2. Too many game titles

There are currently esports leagues and competitions for over 30 game titles, with frequent shifts: “Fortnite” and “PUBG” are two of the top five esports in terms of Twitch hours watched in 2018, and neither existed until March 2017. This year, “Apex Legends” reached 50 million players in its first four weeks. No esports organization fields teams for all the titles. Players rarely compete in more than one title, and therefore a sponsored athlete reaches only a small segment of fans.

3. The most popular streamers are not esports pros

The most popular individual esports events are still the major team competitions, such as the League of Legends World Championship, which had 20 million average viewers for the final match between China’s Invictus and Europe’s Fnatic in 2018 (Riot Games, “2018 Events by the Numbers,” from Dot Esports, December 2018). Pro competitions, though, constitute just 11 percent of video game streaming. Seven of the top 10 Twitch channels for 2018 were the personal channels of video game streamers, only two of whom are currently members of pro teams.

4. No esports organization is globally dominant, and most have out-of-market fans

Sponsors will find that at least 30 percent of esports viewers are from outside the team’s home country, which leads to wasted impressions.
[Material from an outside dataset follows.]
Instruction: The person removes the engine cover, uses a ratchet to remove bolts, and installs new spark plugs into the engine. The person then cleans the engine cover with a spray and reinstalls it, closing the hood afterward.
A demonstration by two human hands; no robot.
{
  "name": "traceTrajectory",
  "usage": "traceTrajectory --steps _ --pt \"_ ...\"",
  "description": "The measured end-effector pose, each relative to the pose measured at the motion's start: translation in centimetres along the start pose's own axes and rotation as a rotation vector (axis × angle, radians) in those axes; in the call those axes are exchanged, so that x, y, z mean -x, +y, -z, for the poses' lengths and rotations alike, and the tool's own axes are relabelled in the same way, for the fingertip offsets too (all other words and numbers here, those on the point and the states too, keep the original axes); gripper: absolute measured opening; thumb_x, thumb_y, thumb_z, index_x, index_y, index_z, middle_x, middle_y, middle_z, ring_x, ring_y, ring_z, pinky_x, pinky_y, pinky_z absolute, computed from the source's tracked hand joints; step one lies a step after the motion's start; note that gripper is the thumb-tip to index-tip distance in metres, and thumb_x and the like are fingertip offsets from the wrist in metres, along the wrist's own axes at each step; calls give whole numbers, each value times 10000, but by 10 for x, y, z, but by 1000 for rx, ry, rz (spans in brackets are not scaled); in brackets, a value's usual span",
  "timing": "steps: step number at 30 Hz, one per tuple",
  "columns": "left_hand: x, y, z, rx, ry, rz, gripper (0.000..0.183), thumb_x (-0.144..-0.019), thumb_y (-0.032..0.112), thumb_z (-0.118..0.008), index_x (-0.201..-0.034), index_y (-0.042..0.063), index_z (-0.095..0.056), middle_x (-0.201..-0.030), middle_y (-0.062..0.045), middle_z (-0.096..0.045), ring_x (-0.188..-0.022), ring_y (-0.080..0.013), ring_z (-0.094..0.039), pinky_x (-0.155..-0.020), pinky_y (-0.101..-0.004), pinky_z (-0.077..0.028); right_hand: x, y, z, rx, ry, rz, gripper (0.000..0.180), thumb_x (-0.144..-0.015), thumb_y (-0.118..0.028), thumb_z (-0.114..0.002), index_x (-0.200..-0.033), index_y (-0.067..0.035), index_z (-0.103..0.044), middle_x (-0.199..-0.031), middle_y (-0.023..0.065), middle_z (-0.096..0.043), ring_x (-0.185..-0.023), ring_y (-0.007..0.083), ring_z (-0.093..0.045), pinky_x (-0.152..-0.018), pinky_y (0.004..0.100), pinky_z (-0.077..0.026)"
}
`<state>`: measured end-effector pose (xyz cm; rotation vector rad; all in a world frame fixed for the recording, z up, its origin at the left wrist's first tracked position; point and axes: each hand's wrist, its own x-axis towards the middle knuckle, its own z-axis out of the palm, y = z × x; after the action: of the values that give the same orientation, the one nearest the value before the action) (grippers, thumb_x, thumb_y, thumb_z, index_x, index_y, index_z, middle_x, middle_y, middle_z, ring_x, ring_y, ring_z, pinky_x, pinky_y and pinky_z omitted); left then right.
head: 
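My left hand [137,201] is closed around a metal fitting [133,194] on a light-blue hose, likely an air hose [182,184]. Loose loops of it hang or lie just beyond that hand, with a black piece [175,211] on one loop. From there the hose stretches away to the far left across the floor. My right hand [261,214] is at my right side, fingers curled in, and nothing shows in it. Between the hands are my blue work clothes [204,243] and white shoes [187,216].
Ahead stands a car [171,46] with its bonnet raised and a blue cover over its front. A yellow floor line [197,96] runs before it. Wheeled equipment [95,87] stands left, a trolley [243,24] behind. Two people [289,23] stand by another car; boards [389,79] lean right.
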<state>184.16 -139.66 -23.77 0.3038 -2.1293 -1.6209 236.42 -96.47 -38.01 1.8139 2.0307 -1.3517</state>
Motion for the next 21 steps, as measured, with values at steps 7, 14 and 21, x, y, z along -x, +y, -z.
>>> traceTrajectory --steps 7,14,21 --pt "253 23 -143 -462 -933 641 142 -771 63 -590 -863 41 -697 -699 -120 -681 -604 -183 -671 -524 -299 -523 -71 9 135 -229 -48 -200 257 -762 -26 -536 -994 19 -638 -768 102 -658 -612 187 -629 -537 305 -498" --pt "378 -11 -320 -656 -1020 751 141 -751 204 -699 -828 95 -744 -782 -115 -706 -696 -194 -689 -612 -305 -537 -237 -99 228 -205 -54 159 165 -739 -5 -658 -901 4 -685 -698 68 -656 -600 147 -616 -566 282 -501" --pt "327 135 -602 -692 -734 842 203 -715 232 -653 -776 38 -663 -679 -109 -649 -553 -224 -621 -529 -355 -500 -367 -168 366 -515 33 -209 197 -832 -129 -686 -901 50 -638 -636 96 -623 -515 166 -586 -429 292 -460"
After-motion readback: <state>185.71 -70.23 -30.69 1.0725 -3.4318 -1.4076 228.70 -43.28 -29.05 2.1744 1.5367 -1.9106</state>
Several esports leagues, such as Overwatch League and NBA 2K League, have created city-based franchises to tap into fans’ hometown passion (and local sponsorship budgets). Nonetheless, these franchises report that so far around 80 percent of viewers are outside the home metro area.
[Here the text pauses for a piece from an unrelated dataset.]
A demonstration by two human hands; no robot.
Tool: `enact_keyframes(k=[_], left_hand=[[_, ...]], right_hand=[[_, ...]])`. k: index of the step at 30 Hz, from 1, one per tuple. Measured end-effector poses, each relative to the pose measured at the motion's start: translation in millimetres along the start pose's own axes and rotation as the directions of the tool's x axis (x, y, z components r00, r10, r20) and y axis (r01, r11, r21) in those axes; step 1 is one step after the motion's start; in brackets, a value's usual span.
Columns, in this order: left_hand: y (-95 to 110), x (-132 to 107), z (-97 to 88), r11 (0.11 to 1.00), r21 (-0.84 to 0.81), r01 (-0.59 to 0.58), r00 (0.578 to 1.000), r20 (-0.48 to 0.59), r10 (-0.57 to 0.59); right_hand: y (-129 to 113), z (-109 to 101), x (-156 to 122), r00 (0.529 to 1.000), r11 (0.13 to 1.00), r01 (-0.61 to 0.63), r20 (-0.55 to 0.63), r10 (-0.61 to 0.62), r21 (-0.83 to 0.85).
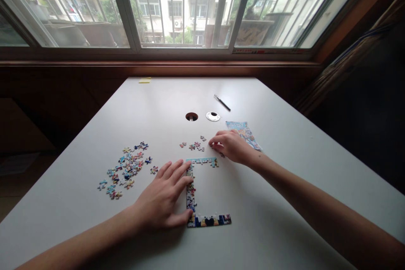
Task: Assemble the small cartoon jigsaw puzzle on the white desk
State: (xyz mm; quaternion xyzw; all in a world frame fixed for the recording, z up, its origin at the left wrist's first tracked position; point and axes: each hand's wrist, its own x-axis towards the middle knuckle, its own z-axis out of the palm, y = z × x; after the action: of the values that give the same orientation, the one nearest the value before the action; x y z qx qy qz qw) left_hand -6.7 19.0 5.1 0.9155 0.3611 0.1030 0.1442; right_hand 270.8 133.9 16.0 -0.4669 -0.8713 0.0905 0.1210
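Puzzle edge (190, 194) lies flat on the white counter (152, 114), joined up in the shape of a square letter C. The left hand (166, 196) is spread out, with its fingertips and thumb resting on the long left side of it. Its fingers are open and hold nothing up.

The right hand (233, 145) is just past the top side, near a few loose pieces (193, 147). Its fingers are bent close together, low over the counter. I cannot tell if they are gripping a piece.

A big messy pile (129, 173) of more pieces lies beyond the left hand, off to the left. A bright picture sheet (248, 135) lies behind the right hand. Farther back are a pen (222, 102), a round cover (213, 116) and a hole (191, 116).
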Motion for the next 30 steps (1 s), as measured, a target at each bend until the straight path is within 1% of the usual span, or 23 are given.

5. Measurement is imprecise 

Twitch and YouTube now report unique viewers and average audience for esports. However, we still can’t segment esports viewers: How many are in the U.S.? Male? How many watch less than an hour per week vs 10-plus hours? As with other forms of digital advertising, brands also have concerns about ad viewability, bots and fake accounts, and targeting.
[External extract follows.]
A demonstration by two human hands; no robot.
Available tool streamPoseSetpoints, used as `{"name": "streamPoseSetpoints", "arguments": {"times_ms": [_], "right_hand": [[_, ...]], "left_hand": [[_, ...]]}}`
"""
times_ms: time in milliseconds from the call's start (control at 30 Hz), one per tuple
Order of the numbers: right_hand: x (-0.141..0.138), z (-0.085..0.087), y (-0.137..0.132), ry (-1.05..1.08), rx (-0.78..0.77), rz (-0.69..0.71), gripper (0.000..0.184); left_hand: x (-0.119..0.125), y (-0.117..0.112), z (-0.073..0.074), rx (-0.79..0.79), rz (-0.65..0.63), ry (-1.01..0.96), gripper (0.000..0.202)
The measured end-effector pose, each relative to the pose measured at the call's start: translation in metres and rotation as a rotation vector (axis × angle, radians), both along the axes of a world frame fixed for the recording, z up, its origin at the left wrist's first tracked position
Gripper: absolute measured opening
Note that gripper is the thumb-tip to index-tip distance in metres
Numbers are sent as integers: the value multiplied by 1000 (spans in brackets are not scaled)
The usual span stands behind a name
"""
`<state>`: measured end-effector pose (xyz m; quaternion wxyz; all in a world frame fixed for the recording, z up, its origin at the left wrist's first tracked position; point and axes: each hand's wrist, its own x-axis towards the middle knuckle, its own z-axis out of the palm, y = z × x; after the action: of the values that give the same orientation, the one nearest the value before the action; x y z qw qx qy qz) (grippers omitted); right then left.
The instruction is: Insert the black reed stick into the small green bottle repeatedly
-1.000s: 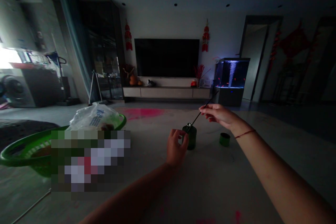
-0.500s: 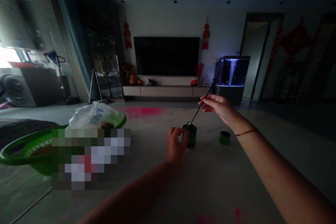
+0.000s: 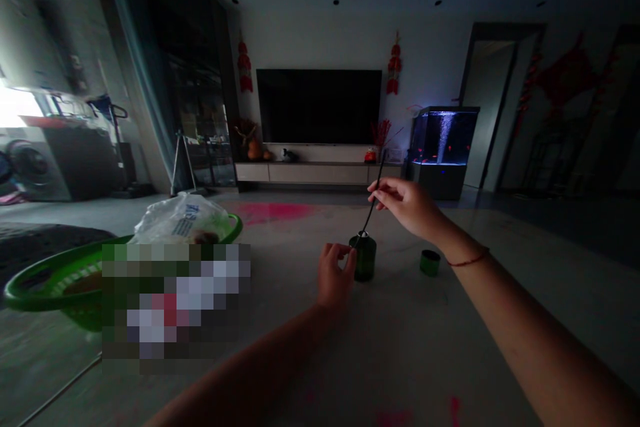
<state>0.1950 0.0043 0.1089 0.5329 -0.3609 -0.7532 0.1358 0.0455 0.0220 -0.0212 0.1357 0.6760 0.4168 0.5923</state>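
A dark green bottle (image 3: 365, 263) with a pale rim stands upright on the table. My right hand (image 3: 403, 203), with a red cord at its wrist, pinches a thin black stick (image 3: 369, 217) above the bottle. The stick slants down past the bottle's mouth and bows slightly. Its lower end meets the fingertips of my left hand (image 3: 336, 273), closed in a pinch beside the bottle's neck. Whether those fingers also touch the bottle is unclear. To the right sits a short green ring-shaped piece (image 3: 430, 263), like a cap.
At the left a green basket (image 3: 30, 300) holds a clear plastic bag (image 3: 175, 217); a blurred-out patch covers part of it. Pink stains mark the tabletop (image 3: 280, 360). Beyond are a television (image 3: 320, 107) and a lit fish tank (image 3: 443, 140).
My right hand has shifted a little to the left, bringing the stick's upper part closer to upright. The left hand and the bottle keep nearly the same place.
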Motion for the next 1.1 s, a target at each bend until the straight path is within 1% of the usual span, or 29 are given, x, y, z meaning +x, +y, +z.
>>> {"name": "streamPoseSetpoints", "arguments": {"times_ms": [100, 200, 333, 467, 600, 733, 867, 1100], "right_hand": [[-3, 2, -3, -67, 15, -20, 14], [-5, 3, -5, -73, 18, -14, 13], [-3, 5, -6, 67, 29, -24, 19], [6, 7, -2, 235, 83, -109, 24], [12, 6, 3, 282, 102, -172, 29], [11, 3, 6, 239, 58, -177, 28], [8, -6, 12, 163, -6, -184, 23], [10, -21, 22, -113, -98, -170, 21]], "left_hand": [[0, 1, 0, -3, 1, 6, 14], [1, 0, 0, -13, -15, 7, 14], [2, -2, 0, -11, -45, 1, 9], [2, 1, -3, -13, -41, -14, 10], [2, 4, -5, -18, -36, -22, 10], [3, 4, -5, -12, -22, -18, 7], [3, 3, -5, -5, -22, -6, 4], [2, -1, -3, -20, -33, 15, 5]]}}
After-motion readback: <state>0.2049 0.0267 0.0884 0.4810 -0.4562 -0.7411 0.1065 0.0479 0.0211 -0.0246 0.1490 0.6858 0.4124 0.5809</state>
6. Most esports fans are also fans of traditional sports

There is a mistaken perception among many sports marketers that esports fans are completely separate from traditional sports fans. Only 13 percent of U.S. esports fans in our survey said that “esports is the only sport I watch.”

7. Sports video games are secondary esports 

NBA, NFL and MLB owners see the potential to activate sponsors and fans across real-world and virtual teams. However, none of the top 10 video games in 2018 were sports-based, and those who play only sports-based video games are less likely to watch esports. For marketers, reaching esports fans requires association with combat-oriented games, which presents brand risks.

Esports will be thwarted by fragmentation and opacity, unless the industry takes concerted action:

Activate consistently. Esports organizations can solve the efficient reach problem for sponsors by activating under the same team name across multiple leagues and titles. But they must beef up their marketing and analytics talent.

Lock in the streamers. There is natural synergy between streamers and the esports teams — they can cross-promote, make joint appearances and deliver better engagement than platforms and better market coverage than leagues. But teams are in a battle with agencies for the top streamers.

Get face to face. Live esports events have proved immensely popular, and sponsors value in-person much more than digital engagement.

Improve audience measurement. The major streaming platforms should enable marketers to cap ad frequency and measure unduplicated reach, including sponsorships sold by teams and leagues. 

Target. Esports is now at an efficient scale for ad targeting, and the industry should enable sponsors to target microsegments of esports fans.

This year promises explosive growth for esports sponsorship, but only if the industry lays the foundation for mainstream brands to succeed.

Dan Singer leads McKinsey & Company’s Global Sports and Gaming Practice. He is also an investor in TSM, an esports organization. Jayson Chi is a senior adviser at McKinsey and an early-stage investor in interactive entertainment, including investments in TSM and Popdog, an esports and streaming agency. Uta Allenstein, Oliver Gediehn, Alex Kimmet, and Daniel Sun of McKinsey & Company contributed valuable data, research and expertise.